Re: [PATCH RFC v2 03/18] cxl/mem: Read Dynamic capacity configuration from the device

From: Ira Weiny
Date: Sun Sep 03 2023 - 19:36:35 EST


Jonathan Cameron wrote:
> On Mon, 28 Aug 2023 22:20:54 -0700
> ira.weiny@xxxxxxxxx wrote:
>
> > From: Navneet Singh <navneet.singh@xxxxxxxxx>
> >
> > Devices can optionally support Dynamic Capacity (DC). These devices are
> > known as Dynamic Capacity Devices (DCD).
> >
> > Implement the DC (opcode 48XXh) mailbox commands as specified in CXL 3.0
> > section 8.2.9.8.9. Read the DC configuration and store the DC region
> > information in the device state.
> >
> > Co-developed-by: Navneet Singh <navneet.singh@xxxxxxxxx>
> > Signed-off-by: Navneet Singh <navneet.singh@xxxxxxxxx>
> > Signed-off-by: Ira Weiny <ira.weiny@xxxxxxxxx>
> >
> Hi.
>
> A few minor things inline. Otherwise, I wonder if it's worth separating
> the mode of the region from that of the endpoint decoder in a precusor patch.
> That's a large part of this one and not really related to the mbox command stuff.

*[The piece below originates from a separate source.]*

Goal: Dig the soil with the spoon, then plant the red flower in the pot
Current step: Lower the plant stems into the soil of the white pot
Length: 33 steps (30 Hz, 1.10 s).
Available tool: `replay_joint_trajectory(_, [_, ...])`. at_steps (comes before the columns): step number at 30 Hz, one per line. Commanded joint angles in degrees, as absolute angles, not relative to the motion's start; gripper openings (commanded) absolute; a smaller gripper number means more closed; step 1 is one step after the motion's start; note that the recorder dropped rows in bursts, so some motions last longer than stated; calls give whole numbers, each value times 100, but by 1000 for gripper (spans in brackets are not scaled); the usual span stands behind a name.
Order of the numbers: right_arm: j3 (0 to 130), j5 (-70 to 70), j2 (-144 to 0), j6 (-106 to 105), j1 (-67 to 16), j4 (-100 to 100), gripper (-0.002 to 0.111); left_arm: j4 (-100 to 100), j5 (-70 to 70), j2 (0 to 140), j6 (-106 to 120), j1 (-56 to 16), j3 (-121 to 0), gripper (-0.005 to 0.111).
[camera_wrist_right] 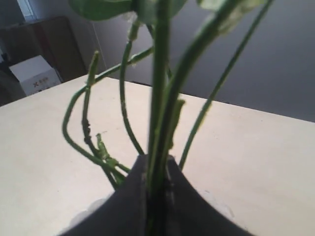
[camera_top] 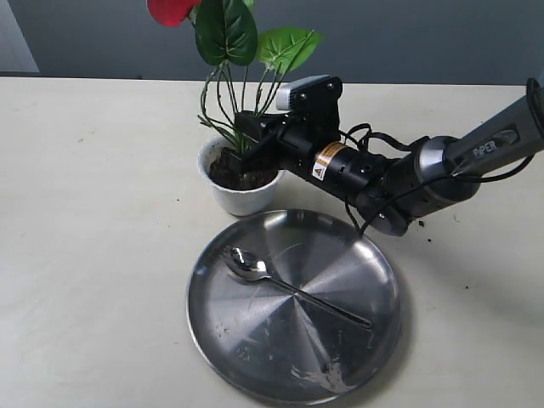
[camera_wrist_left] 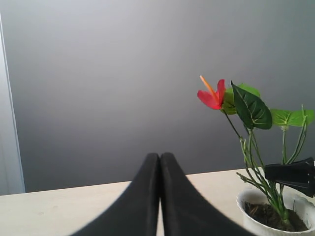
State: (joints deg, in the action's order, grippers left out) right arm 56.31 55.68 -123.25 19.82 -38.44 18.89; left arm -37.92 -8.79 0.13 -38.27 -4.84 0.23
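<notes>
right gripper jaws pinching the red flower stems over the pot, left gripper jaws pressed together, spoon lying on the steel plate

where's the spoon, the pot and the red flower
spoon [camera_top: 248,264]: exterior view, on its bowl
pot [camera_top: 240,200]: exterior view, on its white front wall
red flower [camera_wrist_left: 211,98]: left wrist view, on the red bloom

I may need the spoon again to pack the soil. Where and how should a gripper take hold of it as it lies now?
Grip the spoon by its thin handle, mid-length, coming straight down with the jaws across it. It lies flat on the steel plate, bowl toward the pot, so only a grasp from above looks workable.
</notes>
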Motion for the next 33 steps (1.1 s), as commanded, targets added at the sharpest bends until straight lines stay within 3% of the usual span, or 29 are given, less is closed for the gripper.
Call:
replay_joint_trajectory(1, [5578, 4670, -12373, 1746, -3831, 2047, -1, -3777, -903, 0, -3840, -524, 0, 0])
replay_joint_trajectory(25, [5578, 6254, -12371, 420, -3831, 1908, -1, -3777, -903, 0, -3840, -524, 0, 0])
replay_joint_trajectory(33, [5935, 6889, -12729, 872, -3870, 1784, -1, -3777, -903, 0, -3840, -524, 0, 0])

I've taken some time looking through my backup branches because I thought
this was a separate patch. I'm feeling like this was a rebase error where
some of the next patch got merged here accidentally. I agree it seems a
good idea to have it separate but I can't confirm at this point if it was
originally.

Split done.

[snip]

> > +
> > + rc = dc_resp->avail_region_count - start_region;
> > +
> > + /*
> > + * The number of regions in the payload may have been truncated due to
> > + * payload_size limits; if so adjust the count in this query.
>
> Not adjusting the query. "if so adjust the returned count to match."

Yep done!

>
> > + */
> > + if (mbox_cmd.size_out < sizeof(*dc_resp))
> > + rc = CXL_REGIONS_RETURNED(mbox_cmd.size_out);
> > +
> > + dev_dbg(dev, "Read %d/%d DC regions\n", rc, dc_resp->avail_region_count);
> > +
> > + return rc;
> > +}
> > +
> > +/**
> > + * cxl_dev_dynamic_capacity_identify() - Reads the dynamic capacity
> > + * information from the device.
> > + * @mds: The memory device state
> > + *
> > + * This will dispatch the get_dynamic_capacity command to the device
> > + * and on success populate structures to be exported to sysfs.
>
> I'd skip the 'exported to sysfs' as I'd guess this will have other uses
> (maybe) in the longer term.
>
> and on success populate state structures for later use.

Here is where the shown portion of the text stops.